Task to carry out:
For the records below, print every one exactly, with nothing dropped.

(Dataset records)
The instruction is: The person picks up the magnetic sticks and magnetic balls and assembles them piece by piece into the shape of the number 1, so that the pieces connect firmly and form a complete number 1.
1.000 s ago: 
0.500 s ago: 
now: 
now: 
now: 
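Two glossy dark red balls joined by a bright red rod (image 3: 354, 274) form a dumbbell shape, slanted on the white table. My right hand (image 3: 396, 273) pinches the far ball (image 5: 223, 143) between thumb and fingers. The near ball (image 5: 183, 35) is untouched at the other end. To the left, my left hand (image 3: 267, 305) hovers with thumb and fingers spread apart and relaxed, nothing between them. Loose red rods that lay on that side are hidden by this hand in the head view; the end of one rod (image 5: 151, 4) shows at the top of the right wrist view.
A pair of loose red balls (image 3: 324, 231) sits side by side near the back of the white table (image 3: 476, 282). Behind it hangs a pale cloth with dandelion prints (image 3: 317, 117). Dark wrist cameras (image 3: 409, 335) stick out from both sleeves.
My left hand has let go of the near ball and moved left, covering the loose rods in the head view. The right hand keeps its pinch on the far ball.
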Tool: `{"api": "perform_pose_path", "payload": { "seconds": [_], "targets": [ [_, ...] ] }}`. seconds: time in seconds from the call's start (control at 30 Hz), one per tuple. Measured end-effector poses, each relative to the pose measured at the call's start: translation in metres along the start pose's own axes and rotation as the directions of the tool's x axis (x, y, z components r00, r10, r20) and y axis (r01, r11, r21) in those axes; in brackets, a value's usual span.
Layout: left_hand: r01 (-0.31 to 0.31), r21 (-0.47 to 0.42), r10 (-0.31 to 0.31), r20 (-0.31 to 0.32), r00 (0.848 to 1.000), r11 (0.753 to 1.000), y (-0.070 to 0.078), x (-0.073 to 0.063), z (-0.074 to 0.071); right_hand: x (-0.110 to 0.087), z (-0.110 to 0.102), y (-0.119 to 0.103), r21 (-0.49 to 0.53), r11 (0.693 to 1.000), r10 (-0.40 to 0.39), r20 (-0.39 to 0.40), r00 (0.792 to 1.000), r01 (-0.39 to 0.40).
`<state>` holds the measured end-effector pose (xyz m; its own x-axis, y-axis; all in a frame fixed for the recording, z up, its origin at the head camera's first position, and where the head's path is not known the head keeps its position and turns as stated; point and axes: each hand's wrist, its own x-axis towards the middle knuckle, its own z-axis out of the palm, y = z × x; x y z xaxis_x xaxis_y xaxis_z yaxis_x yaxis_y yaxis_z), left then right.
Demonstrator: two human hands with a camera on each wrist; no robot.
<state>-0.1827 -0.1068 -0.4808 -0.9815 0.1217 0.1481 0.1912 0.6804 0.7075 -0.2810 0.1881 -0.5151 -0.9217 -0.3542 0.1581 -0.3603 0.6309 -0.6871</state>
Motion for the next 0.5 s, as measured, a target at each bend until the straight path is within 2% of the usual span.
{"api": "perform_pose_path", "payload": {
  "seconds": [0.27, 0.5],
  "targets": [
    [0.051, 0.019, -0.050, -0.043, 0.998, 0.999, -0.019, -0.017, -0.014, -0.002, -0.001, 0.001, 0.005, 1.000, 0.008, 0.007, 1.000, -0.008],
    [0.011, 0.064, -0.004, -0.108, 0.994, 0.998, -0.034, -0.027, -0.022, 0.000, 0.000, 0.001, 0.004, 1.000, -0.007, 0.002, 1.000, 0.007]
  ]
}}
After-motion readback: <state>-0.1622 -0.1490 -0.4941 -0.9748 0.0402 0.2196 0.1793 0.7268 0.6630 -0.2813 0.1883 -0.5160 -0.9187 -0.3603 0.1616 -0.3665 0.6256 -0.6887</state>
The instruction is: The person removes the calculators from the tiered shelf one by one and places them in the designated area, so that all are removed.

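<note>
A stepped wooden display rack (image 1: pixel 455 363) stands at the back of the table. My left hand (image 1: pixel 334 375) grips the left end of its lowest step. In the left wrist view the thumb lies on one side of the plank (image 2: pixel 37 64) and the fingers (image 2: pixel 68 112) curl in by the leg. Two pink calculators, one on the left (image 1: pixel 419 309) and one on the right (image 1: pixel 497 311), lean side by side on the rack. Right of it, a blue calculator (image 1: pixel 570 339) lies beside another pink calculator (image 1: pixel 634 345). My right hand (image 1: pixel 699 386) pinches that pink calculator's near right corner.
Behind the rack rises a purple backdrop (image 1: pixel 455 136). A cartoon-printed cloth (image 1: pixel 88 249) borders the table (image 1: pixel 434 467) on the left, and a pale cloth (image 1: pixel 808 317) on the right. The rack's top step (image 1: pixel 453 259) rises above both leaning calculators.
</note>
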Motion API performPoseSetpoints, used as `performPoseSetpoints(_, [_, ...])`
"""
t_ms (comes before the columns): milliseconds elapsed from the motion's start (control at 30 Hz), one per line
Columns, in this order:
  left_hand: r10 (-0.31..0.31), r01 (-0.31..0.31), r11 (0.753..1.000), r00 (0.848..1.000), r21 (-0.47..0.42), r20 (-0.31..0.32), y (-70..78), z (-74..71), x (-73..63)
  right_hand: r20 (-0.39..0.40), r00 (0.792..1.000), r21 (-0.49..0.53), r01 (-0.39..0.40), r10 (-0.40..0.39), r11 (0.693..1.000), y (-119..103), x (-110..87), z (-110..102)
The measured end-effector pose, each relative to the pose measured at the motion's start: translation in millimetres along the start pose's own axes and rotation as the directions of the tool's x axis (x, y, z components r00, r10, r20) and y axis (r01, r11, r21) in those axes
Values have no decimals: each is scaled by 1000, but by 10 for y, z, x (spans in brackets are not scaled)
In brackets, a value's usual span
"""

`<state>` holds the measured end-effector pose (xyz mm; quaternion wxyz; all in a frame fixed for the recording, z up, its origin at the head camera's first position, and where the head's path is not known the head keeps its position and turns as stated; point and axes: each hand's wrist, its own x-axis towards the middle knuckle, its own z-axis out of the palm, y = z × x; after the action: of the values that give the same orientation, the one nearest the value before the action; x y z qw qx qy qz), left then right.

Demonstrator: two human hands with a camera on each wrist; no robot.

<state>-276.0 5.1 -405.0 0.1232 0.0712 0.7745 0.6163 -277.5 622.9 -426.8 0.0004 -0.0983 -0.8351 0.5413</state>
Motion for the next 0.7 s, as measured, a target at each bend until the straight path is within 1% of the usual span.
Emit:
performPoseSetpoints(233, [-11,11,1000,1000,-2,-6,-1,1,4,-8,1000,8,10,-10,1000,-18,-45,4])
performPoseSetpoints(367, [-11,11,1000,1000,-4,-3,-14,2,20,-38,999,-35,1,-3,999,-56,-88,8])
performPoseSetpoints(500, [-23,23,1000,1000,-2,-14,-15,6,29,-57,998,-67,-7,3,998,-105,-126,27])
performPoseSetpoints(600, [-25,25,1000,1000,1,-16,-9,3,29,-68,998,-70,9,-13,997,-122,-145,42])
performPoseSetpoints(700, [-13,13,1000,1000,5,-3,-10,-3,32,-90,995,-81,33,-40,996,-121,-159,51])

Solution to the exercise:
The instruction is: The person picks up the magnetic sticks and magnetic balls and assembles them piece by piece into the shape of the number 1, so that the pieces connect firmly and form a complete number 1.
1.000 s ago: 
0.500 s ago: 
now: 
now: 
now: 
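Two glossy dark red balls joined by a bright red rod (image 3: 354, 274) form a dumbbell shape, slanted on the white table. My right hand (image 3: 396, 273) pinches the far ball (image 5: 223, 143) between thumb and fingers. The near ball (image 5: 183, 35) is untouched at the other end. To the left, my left hand (image 3: 267, 305) hovers with thumb and fingers spread apart and relaxed, nothing between them. Loose red rods that lay on that side are hidden by this hand in the head view; the end of one rod (image 5: 151, 4) shows at the top of the right wrist view.
A pair of loose red balls (image 3: 324, 231) sits side by side near the back of the white table (image 3: 476, 282). Behind it hangs a pale cloth with dandelion prints (image 3: 317, 117). Dark wrist cameras (image 3: 409, 335) stick out from both sleeves.
My left hand has let go of the near ball and moved left, covering the loose rods in the head view. The right hand keeps its pinch on the far ball.
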Tool: `{"api": "perform_pose_path", "payload": { "seconds": [_], "targets": [ [_, ...] ] }}`. seconds: time in seconds from the call's start (control at 30 Hz), one per tuple. Measured end-effector poses, each relative to the pose measured at the call's start: translation in metres along the start pose's own axes and rotation as the directions of the tool's x axis (x, y, z components r00, r10, r20) and y axis (r01, r11, r21) in those axes; in brackets, a value's usual span.
Layout: left_hand: r01 (-0.31 to 0.31), r21 (-0.47 to 0.42), r10 (-0.31 to 0.31), r20 (-0.31 to 0.32), r00 (0.848 to 1.000), r11 (0.753 to 1.000), y (-0.070 to 0.078), x (-0.073 to 0.063), z (-0.074 to 0.071); right_hand: x (-0.110 to 0.087), z (-0.110 to 0.102), y (-0.119 to 0.103), r21 (-0.49 to 0.53), r11 (0.693 to 1.000), r10 (-0.40 to 0.39), r20 (-0.39 to 0.40), r00 (0.792 to 1.000), r01 (-0.39 to 0.40).
`<state>` holds the measured end-effector pose (xyz m; its own x-axis, y-axis; all in a frame fixed for the recording, z up, its origin at the head camera's first position, and where the head's path is not known the head keeps its position and turns as stated; point and axes: each hand's wrist, its own x-axis towards the middle knuckle, its own z-axis out of the palm, y = z × x; x y z xaxis_x xaxis_y xaxis_z yaxis_x yaxis_y yaxis_z), left then right.
Demonstrator: two human hands with a camera on each wrist; no robot.
<state>-0.1827 -0.1068 -0.4808 -0.9815 0.1217 0.1481 0.1912 0.6804 0.7075 -0.2810 0.1881 -0.5151 -0.9217 -0.3542 0.1581 -0.3603 0.6309 -0.6871</state>
Motion for the next 0.5 s, as measured, a target at each bend until the straight path is within 2% of the usual span.
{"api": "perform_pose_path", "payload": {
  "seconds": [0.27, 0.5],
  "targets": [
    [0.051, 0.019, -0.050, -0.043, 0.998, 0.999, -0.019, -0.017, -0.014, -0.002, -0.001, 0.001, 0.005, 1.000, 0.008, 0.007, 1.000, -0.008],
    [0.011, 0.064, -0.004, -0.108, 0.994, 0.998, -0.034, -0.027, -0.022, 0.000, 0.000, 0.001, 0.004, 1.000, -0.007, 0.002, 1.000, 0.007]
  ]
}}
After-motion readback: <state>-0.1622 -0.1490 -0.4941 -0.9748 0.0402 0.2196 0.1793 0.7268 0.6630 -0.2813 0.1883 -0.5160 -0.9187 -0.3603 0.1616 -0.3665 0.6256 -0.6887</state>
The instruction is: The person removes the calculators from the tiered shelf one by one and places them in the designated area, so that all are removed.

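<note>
A stepped wooden display rack (image 1: pixel 455 363) stands at the back of the table. My left hand (image 1: pixel 334 375) grips the left end of its lowest step. In the left wrist view the thumb lies on one side of the plank (image 2: pixel 37 64) and the fingers (image 2: pixel 68 112) curl in by the leg. Two pink calculators, one on the left (image 1: pixel 419 309) and one on the right (image 1: pixel 497 311), lean side by side on the rack. Right of it, a blue calculator (image 1: pixel 570 339) lies beside another pink calculator (image 1: pixel 634 345). My right hand (image 1: pixel 699 386) pinches that pink calculator's near right corner.
Behind the rack rises a purple backdrop (image 1: pixel 455 136). A cartoon-printed cloth (image 1: pixel 88 249) borders the table (image 1: pixel 434 467) on the left, and a pale cloth (image 1: pixel 808 317) on the right. The rack's top step (image 1: pixel 453 259) rises above both leaning calculators.
</note>
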Motion API performPoseSetpoints, used as `performPoseSetpoints(_, [_, ...])`
"""
t_ms (comes before the columns): milliseconds elapsed from the motion's start (control at 30 Hz), one per line
Columns, in this order:
  left_hand: r10 (-0.31..0.31), r01 (-0.31..0.31), r11 (0.753..1.000), r00 (0.848..1.000), r21 (-0.47..0.42), r20 (-0.31..0.32), y (-70..78), z (-74..71), x (-73..63)
  right_hand: r20 (-0.39..0.40), r00 (0.792..1.000), r21 (-0.49..0.53), r01 (-0.39..0.40), r10 (-0.40..0.39), r11 (0.693..1.000), y (-119..103), x (-110..87), z (-110..102)
The measured end-effector pose, each relative to the pose measured at the motion's start: translation in millimetres along the start pose's own axes and rotation as the directions of the tool's x axis (x, y, z components r00, r10, r20) and y axis (r01, r11, r21) in those axes
Values have no decimals: each is scaled by 1000, but by 10 for y, z, x (spans in brackets are not scaled)
In brackets, a value's usual span
"""

`<state>` holds the measured end-effector pose (xyz mm; quaternion wxyz; all in a frame fixed for the recording, z up, its origin at the head camera's first position, and where the head's path is not known the head keeps its position and turns as stated; point and axes: each hand's wrist, its own x-axis towards the middle knuckle, its own z-axis out of the palm, y = z × x; after the action: of the values that give the same orientation, the one nearest the value before the action; x y z qw qx qy qz), left then right.

Demonstrator: two human hands with a camera on each wrist; no robot.

<state>-276.0 5.1 -405.0 0.1232 0.0712 0.7745 0.6163 -277.5 622.9 -426.8 0.0004 -0.0983 -0.8351 0.5413</state>
Motion for the next 0.7 s, as measured, a target at each bend until the straight path is within 1% of the usual span.
Emit:
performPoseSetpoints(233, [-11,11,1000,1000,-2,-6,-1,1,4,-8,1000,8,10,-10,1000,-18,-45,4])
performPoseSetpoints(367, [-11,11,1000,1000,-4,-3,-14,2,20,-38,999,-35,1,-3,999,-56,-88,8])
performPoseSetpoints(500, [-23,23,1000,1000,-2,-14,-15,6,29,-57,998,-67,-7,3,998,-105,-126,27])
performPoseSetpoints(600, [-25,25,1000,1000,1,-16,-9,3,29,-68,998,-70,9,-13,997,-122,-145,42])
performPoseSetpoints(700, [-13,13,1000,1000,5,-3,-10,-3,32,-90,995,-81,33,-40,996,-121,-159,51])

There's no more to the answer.